Exercise aim> Across the following data, how many lines include the string "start"? Reply with the number and nothing more.

Dataset content>
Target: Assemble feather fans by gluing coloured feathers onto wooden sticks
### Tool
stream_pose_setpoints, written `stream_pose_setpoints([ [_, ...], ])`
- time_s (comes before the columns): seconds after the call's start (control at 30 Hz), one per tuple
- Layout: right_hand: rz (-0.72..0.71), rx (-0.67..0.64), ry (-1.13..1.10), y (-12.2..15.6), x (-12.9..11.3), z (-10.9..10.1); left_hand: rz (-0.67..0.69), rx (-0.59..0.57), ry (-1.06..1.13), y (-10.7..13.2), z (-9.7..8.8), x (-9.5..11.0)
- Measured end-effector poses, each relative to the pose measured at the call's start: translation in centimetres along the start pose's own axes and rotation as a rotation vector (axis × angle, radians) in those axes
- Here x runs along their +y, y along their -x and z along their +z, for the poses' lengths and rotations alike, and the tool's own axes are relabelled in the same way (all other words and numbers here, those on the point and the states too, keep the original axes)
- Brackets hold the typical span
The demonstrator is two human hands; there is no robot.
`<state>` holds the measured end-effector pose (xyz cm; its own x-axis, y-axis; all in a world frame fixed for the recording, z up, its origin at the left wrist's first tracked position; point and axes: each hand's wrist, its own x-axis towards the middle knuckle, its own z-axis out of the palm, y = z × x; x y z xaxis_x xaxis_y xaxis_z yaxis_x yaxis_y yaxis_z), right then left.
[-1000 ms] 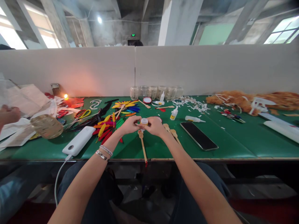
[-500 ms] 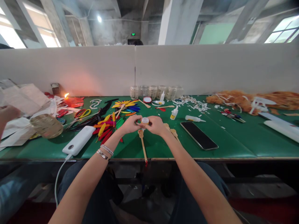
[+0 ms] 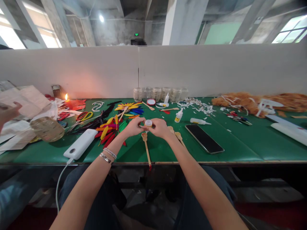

Task output> 2